La grenouille

Sophie Marchand

Tu mentais, forestier. Aussi ma joie éclate ! Ce matin je l'ai vue ! Un vrai saphir à pattes. Complice du beau temps, amante du ciel pur, elle était verte, mais réfléchissait l'azur. (Paul Fort)

Avant j'étais une petite grenouille qui coassait tranquillement au milieu de ses semblables,
« là où le saule pleure sur la terre et l'air est tout mouillé
et la mousse qui descend des cyprès ressemble à un monstre à l'œil maussade »
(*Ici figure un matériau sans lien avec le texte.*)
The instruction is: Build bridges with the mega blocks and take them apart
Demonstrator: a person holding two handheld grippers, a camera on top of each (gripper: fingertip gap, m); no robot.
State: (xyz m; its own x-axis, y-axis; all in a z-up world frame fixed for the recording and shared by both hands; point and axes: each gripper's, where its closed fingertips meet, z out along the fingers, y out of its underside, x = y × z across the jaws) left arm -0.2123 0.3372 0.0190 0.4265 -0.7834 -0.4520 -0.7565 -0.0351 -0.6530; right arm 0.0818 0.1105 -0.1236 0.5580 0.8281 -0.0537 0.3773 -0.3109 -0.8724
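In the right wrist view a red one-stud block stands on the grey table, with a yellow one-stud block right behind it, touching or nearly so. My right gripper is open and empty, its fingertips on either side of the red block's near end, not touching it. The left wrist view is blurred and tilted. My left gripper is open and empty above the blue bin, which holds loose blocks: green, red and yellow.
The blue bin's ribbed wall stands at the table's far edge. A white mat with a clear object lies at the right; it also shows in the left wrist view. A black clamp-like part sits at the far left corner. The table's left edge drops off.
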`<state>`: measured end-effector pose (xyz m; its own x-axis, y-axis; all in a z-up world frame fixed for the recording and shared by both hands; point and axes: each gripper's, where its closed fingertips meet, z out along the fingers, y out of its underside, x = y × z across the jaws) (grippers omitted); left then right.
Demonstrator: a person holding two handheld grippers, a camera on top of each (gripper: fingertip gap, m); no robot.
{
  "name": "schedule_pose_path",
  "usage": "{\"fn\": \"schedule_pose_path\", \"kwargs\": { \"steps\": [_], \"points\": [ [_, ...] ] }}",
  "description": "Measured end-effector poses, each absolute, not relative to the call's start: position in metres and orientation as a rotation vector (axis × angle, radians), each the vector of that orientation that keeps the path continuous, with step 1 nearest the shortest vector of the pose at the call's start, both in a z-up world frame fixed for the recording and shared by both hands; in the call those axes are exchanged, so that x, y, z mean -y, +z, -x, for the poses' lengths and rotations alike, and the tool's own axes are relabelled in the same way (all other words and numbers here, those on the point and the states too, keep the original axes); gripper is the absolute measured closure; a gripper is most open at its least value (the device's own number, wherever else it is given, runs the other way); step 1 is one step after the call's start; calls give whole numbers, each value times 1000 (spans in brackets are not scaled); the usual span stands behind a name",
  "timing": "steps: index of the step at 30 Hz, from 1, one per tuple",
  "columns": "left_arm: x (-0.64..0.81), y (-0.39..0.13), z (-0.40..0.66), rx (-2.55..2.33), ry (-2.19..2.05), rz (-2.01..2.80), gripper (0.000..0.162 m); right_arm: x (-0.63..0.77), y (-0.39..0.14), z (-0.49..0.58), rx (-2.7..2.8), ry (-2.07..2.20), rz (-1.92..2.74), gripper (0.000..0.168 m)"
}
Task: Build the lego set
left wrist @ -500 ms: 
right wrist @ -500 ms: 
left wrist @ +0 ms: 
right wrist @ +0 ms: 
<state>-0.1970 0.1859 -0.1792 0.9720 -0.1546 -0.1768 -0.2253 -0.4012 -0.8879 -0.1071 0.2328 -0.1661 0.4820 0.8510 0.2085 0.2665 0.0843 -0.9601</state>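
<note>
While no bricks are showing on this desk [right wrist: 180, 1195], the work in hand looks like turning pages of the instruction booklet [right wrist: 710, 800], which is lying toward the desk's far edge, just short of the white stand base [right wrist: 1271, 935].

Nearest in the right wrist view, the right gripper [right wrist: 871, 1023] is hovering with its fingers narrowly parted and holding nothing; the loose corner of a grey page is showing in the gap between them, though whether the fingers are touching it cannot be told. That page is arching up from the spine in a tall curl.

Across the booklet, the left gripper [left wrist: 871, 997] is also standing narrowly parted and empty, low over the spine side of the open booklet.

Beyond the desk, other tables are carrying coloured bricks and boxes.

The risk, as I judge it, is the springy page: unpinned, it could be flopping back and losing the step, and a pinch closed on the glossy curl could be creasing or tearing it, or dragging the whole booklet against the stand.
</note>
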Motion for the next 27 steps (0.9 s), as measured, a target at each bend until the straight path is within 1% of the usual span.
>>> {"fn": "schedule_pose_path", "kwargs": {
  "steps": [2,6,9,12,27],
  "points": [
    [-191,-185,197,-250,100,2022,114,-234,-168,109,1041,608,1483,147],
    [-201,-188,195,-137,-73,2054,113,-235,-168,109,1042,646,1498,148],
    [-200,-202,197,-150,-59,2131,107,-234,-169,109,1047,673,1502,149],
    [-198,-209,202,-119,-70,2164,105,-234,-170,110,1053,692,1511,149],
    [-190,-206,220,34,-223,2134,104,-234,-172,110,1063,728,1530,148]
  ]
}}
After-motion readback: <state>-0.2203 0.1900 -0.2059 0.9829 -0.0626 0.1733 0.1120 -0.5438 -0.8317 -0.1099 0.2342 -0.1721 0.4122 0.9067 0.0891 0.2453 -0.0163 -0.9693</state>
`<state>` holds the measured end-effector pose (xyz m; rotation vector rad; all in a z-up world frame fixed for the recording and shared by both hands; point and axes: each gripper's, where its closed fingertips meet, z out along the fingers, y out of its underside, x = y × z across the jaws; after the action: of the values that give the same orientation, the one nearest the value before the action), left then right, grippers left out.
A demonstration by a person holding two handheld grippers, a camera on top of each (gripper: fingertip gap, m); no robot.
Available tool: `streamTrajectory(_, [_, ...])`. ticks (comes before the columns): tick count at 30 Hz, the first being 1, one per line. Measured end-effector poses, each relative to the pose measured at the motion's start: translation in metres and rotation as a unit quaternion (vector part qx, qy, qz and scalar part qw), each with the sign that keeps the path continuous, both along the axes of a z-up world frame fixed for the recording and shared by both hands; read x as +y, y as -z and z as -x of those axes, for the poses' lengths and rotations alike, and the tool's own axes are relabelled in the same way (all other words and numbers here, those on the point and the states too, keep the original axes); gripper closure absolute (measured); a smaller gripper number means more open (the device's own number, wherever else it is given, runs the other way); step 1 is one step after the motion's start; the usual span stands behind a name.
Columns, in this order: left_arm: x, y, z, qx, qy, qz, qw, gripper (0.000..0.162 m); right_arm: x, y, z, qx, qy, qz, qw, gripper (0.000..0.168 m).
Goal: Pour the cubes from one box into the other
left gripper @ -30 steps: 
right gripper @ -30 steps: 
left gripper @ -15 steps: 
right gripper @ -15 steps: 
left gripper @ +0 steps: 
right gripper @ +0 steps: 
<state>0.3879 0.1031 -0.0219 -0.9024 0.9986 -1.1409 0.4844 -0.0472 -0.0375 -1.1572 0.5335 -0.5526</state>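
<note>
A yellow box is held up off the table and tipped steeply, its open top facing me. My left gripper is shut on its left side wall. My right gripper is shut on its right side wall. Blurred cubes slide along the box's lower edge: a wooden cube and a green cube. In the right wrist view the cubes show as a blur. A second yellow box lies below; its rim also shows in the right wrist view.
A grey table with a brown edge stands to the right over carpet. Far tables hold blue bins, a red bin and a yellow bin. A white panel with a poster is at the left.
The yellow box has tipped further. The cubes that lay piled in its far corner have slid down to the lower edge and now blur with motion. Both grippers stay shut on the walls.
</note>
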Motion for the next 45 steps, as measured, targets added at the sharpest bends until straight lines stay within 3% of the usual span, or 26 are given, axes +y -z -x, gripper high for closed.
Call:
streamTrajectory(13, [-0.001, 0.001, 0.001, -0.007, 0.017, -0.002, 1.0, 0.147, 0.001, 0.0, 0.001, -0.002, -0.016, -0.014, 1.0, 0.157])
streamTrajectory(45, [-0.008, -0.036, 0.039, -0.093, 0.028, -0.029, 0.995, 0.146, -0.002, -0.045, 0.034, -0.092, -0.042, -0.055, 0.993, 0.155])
http://www.youtube.com/watch?v=DgTOP1M-72s

La vie n'était cependant pas toujours de tout repos car quelques-uns en voulaient à mes cuisses mais j'étais assez maligne pour échapper aux chiffons rouges qui venaient parfois s'agiter sous mon nez

Je surveillais attentivement mes chevilles et ma tête de peur d'un gonflement intempestif car ma maman m'avait raconté l'histoire d'une de ses copines qui s'était laissée prendre à ce jeu-là :
« Une grenouille vit un boeuf
Qui lui sembla de belle taille.
Elle, qui n'était pas grosse en tout comme un oeuf,
Envieuse, s'étend, et s'enfle et se travaille,
Pour égaler l'animal en grosseur,
Disant: -”Regardez bien, ma soeur;
Est-ce assez? dites-moi: n'y suis-je point encore?”
-”Nenni” -”M'y voici donc?” -”Point du tout”. -”M'y voilà ?”
“-Vous n'en approchez point”. La chétive pécore
S'enfla si bien qu'elle creva. »

Ma maman avait ajouté fort à propos :
« Le monde est plein de gens qui ne sont pas plus sages.
Tout bourgeois veut bâtir comme les grands seigneurs,
Tout prince a des ambassadeurs,
Tout marquis veut avoir des pages. »

Je me tenais soigneusement à l'écart des bavardages futiles et des cancans malgré mon envie grégaire parfois de plonger dans le bénitier.

Bref, du coup je m'ennuyais un peu.

Je m'en fus donc « grenouiller » de par le monde à la recherche de la « grenouille bleue », je préparai mon baluchon et fis mes adieux.